壇ノ浦SAを出て、関門橋を渡り、すぐ先の門司港インターで高速道路を降りました。
今回の旅の主目的は九州で梅や椿を訪ね歩くことです。
あれれ? 同窓会が何時の間にか、すっかり影が薄くなっています。
そうなんです。
この時以降、私はしばし同窓会のことを忘れ、本末転倒のまま九州の旅を続けることになりました。
車の一人旅は、その時々のことに神経が集中して、他のことは考えなくなります。
そのような、非日常の時の流れに身を置くことで、リフレッシュしているのかもしれません。
九州で最初に訪ねた場所は、梅も椿も関係ない和布刈公園(めかりこうえん)でした。
この公園は九州の最北端に位置し、関門海峡を見渡す絶好の展望スポットなのです。
山頂の公園へ向かう途中で、関門橋の下から関門海峡を眺めました。
ここで私は本州と九州を隔てる海峡の狭さを改めて認識することになりました。
関門海峡は海と云うより、川として捉える方が正しいとさえ思えます。
和布刈公園に登る途中で、有田焼の陶板を使って描かれた壇ノ浦の戦いの壁画を目にして、ああそうだった、関門海峡は壇ノ浦と接していたんだと、まー今更ながらのお粗末な驚きを感じたりもしました。
山に登る途中から、眼下に門司の町並みが見下ろせました。
箱庭のような趣で、小規模な港や高層ビルが旅人の好奇心をそそります。
同じ位置で北へ目を向けると、関門橋が本州と九州の間に、大動脈のように高速道路を繋いでいます。

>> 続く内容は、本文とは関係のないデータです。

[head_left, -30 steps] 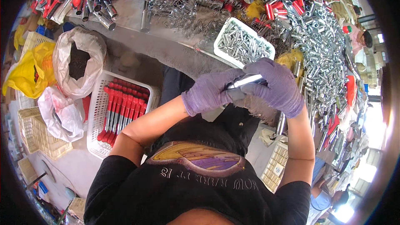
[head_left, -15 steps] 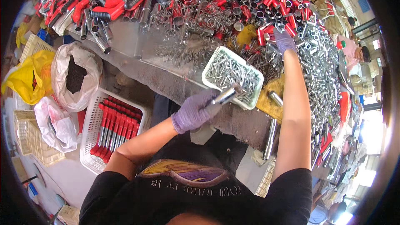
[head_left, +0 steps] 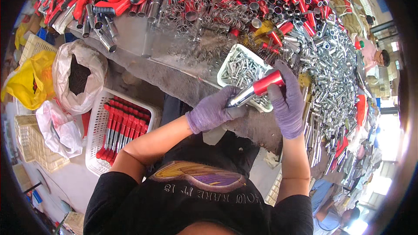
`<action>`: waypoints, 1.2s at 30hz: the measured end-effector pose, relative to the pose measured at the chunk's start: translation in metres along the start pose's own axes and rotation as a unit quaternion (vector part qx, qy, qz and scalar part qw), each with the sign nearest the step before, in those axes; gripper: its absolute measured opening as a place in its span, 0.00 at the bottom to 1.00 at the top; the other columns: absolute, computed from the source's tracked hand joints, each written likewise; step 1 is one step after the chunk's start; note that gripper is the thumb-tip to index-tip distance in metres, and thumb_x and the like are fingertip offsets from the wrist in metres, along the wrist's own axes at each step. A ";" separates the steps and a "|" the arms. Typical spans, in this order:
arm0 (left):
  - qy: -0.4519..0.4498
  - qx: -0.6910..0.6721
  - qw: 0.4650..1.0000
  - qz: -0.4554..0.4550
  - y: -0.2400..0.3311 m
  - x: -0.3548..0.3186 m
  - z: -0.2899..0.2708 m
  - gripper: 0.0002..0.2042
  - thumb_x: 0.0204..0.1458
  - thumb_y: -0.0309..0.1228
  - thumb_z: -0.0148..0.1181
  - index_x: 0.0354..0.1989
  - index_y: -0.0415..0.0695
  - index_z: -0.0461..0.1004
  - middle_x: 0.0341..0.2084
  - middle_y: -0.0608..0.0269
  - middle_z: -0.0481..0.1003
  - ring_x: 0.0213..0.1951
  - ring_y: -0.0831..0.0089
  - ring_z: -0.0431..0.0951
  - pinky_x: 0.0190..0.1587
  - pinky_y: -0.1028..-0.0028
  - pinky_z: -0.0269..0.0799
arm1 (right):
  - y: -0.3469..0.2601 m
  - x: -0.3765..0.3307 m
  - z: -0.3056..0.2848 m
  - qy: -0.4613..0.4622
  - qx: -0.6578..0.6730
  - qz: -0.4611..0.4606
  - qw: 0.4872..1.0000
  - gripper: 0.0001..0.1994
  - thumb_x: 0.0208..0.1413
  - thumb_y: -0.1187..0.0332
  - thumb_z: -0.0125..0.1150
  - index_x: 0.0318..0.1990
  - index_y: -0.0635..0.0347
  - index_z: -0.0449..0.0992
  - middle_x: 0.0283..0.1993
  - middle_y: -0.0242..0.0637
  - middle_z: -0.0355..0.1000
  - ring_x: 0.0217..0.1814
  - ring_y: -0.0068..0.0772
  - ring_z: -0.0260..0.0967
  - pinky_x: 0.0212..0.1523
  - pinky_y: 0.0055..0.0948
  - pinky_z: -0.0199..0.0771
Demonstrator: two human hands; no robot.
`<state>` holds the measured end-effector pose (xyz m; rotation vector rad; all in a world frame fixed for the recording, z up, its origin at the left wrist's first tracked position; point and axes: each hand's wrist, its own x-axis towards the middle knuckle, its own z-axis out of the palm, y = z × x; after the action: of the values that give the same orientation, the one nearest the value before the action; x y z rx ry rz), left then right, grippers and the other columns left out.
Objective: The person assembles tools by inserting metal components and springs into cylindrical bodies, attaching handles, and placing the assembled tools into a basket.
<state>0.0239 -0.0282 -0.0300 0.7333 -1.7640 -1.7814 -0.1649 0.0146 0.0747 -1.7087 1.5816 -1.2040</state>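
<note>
In front of my body, my left hand (head_left: 213, 110) is closed around a shiny chrome tube (head_left: 242, 97), held at a slant with its upper end to the right. A short red metal sleeve (head_left: 267, 82) sits at that upper end; whether it is around the tube or only against it, I cannot tell. My right hand (head_left: 288, 104) grips the sleeve between thumb and fingers. Both hands wear thin purple gloves. Just behind them, a white plastic tray (head_left: 220, 78) of small metal pins lies on the bench, partly hidden by the tube and hands.
Across the bench (head_left: 143, 72) lie heaps of red-and-black handles (head_left: 114, 8), coil springs (head_left: 204, 26), red sleeves (head_left: 300, 0) and small silver parts (head_left: 335, 74). At left stand a white basket (head_left: 93, 132) of red-ended tools and a sack (head_left: 63, 76) of dark bits. Other people are at far right.
My right hand has come back from the pile of parts with a red sleeve and brought it to the chrome tube. My left hand has shifted slightly right, still holding the tube.
</note>
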 end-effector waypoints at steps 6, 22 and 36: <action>-0.006 -0.051 0.998 0.045 -0.012 -0.001 0.002 0.31 0.46 0.48 0.62 0.55 0.43 0.63 0.37 0.53 0.74 0.39 0.68 0.76 0.43 0.70 0.69 | -0.004 -0.003 0.011 0.064 0.085 0.100 0.989 0.22 0.55 0.68 0.59 0.56 0.63 0.64 0.39 0.31 0.66 0.36 0.17 0.64 0.38 0.18 0.68; -0.040 -0.088 0.994 0.054 -0.005 -0.002 -0.003 0.31 0.48 0.45 0.61 0.57 0.41 0.61 0.41 0.57 0.73 0.42 0.75 0.73 0.46 0.73 0.68 | 0.013 0.013 0.005 -0.111 0.040 0.051 0.992 0.23 0.56 0.49 0.54 0.43 0.65 0.74 0.33 0.38 0.72 0.36 0.23 0.68 0.39 0.25 0.69; -0.062 -0.051 0.996 0.033 0.005 -0.003 -0.002 0.24 0.53 0.42 0.58 0.53 0.40 0.66 0.38 0.59 0.74 0.40 0.79 0.70 0.46 0.74 0.67 | 0.156 0.167 -0.058 -0.198 -0.565 0.157 0.786 0.23 0.51 0.53 0.49 0.43 0.66 0.75 0.45 0.59 0.71 0.51 0.51 0.69 0.52 0.43 0.66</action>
<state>0.0279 -0.0277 -0.0251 0.5264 -1.7400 -1.8919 -0.3056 -0.1648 0.0141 -1.9618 2.3295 0.4481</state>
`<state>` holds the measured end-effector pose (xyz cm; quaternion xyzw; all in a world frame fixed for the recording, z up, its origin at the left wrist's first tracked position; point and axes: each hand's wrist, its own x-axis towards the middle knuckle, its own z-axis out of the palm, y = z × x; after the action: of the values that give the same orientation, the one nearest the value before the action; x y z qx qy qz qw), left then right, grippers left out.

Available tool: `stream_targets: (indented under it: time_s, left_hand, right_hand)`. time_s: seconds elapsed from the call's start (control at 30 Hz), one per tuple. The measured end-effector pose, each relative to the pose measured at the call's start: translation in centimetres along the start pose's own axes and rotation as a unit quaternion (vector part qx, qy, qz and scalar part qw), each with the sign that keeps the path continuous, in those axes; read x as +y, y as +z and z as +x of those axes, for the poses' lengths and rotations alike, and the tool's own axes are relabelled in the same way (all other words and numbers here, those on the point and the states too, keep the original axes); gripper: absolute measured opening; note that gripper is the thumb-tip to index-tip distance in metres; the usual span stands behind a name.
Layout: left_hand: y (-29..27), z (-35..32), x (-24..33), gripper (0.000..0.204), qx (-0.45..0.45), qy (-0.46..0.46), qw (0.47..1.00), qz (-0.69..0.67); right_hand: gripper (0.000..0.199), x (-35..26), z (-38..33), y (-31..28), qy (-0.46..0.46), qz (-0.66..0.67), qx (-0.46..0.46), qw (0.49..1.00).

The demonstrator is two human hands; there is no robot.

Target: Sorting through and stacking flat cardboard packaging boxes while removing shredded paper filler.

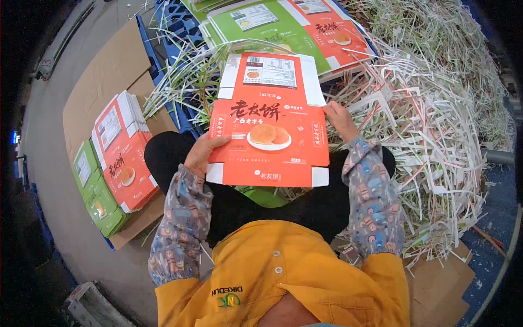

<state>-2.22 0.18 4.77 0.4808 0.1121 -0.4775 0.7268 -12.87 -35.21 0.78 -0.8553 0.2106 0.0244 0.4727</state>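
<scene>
Green sheet [264, 195] mostly hidden under orange carton blank [269, 122]; left hand [202, 153] fingers behind it.

Box blank [269, 117] between both hands is orange-red with white flaps and a cake picture (golden-brown). Off the left hand [202, 152]: red stack [122, 158], green stack [98, 191]. Past the right hand [340, 117], white scrap strips [430, 136]. Sleeves [370, 201] grey, patterned.

A brown cardboard sheet [109, 71] on the grey floor [54, 180] carries stacked flat red and green cartons [111, 163].
</scene>
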Motion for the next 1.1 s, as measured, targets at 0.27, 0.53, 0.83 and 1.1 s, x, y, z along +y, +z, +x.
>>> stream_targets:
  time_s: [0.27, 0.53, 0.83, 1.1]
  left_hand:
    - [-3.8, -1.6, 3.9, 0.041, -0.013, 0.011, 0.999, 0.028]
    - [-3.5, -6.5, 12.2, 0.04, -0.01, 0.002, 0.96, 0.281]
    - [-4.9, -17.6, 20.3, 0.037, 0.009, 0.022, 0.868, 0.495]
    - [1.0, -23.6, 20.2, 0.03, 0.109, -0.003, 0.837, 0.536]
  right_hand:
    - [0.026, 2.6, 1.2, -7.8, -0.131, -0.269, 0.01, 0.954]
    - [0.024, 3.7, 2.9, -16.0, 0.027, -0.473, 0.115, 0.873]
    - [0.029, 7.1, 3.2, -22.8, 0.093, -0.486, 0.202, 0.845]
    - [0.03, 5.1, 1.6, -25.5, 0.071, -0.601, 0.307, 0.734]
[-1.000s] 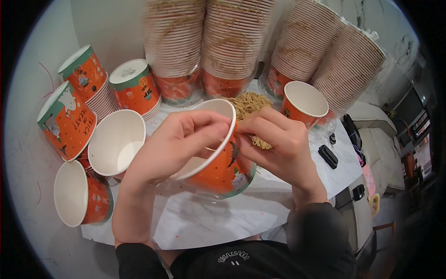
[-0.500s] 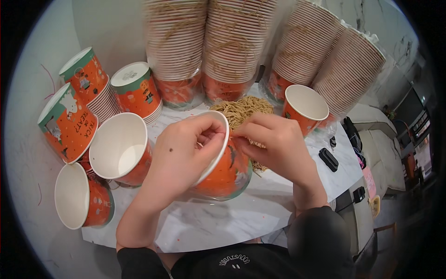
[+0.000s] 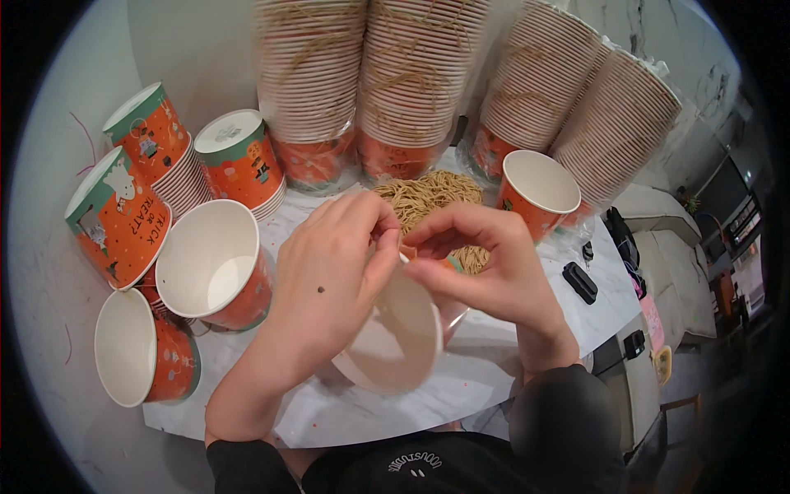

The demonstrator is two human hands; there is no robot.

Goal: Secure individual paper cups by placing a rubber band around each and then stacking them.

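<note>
Ok so rn there's a paper cup (image 3: pixel 391 346) front & center over the marble-look table (image 3: pixel 362 416), tilted w/ its open white mouth toward the person, & both hands are up at its far rim. Left hand (image 3: pixel 333 255) has thumb + index tips bunched together there, but tbh can't tell what's btwn them. Right hand (image 3: pixel 485 259) is curled in opposite, thumb by the rim and index bent over it; can't tell if those two actually pinch anything, the spot's too small. Just behind is a tan twine bundle (image 3: pixel 432 196), partly hidden by the fingers. Upright cup (image 3: pixel 541 183) to the right of that, black case (image 3: pixel 580 282) lying nearer the table's right edge. On the left: an open cup (image 3: pixel 210 259) next to a tipped one (image 3: pixel 127 346), plus upside-down stacks (image 3: pixel 243 160). Tall plastic-wrapped cup stacks (image 3: pixel 424 82) along the back fyi.
</note>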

夜の山頂から見ると、ライトアップされた関門橋が目を奪うそうです。
和布刈公園の山頂には門司城跡のレリーフが建てられていました。
その横の石板に刻んだ解説には、
「門司城(門司関山城、亀城)は最初平知盛が源氏との合戦にそなえ、紀井通資に築城させたと言い伝えられる。
1244年に下総の親房が平家残党鎮圧を命ぜられて豊前国代官職に任ぜられ、その子孫が門司氏を称し門司城を本城に領内を治め、門司氏はその後350年にわたって北九州の地に続いた。
室町時代の大友・毛利の門司城の合戦は壮絶を極めた。
その後門司城は細川忠興の豊前入国後の1615年、江戸幕府が制定した一国一城の令により廃城となった」と記されていました。
また、山頂に宮柊二の歌碑が建てられ
「波の間に降り込む雪の色呑みて玄海の灘今宵荒れたり」
「まどろめば胸どに熱く迫り来て面影二つ父母よさらば」
の二首が刻まれていました。
宮柊二は1912(大正元)年、新潟県魚沼市に生を受けました。
1935(昭和10)年に北原白秋の秘書となり、その後召集されて中国大陸に出征します。
1946(昭和21)年の処女歌集『群鶏』をはじめとして、生涯で13冊の歌集を刊行しています。
1977(昭和52)年には日本芸術院賞を受賞し、1986(昭和61)年、74歳でその生涯を終えたのだそうです。
私は40代の頃に6年間、新潟での勤務を命じられて新潟市内で暮らしましたが、宮柊二という歌人を全く知りませんでした。
新潟魚沼市には宮柊二記念館があるそうです。
いつか「花の旅」で新潟に行くことがあれば、宮柊二記念館を訪ねてみたいと思います。
そして今回の旅で、玄界灘や東シナ海を挟んでアジアと接する九州には、数多くの戦に関わる歴史が刻まれていることを知りました。
また、そのような歴史の中で、知を貴ぶ文化が育まれていたことを知りました。
梅の花を追う旅を続けながら、梅を愛し、学問の神様となった菅原道真を祀る社が全国に数多く建立されているのは、この国の人々が1000年以上も昔から、知識の貴さを認識していた証だろうの感慨を持ちました。
そうそう、も一つ。
宮本武蔵と佐々木小次郎が決闘したとされる巌流島は関門海峡にあったのですね。
これも今更ながら、この場所に来て始めて認識したことでした。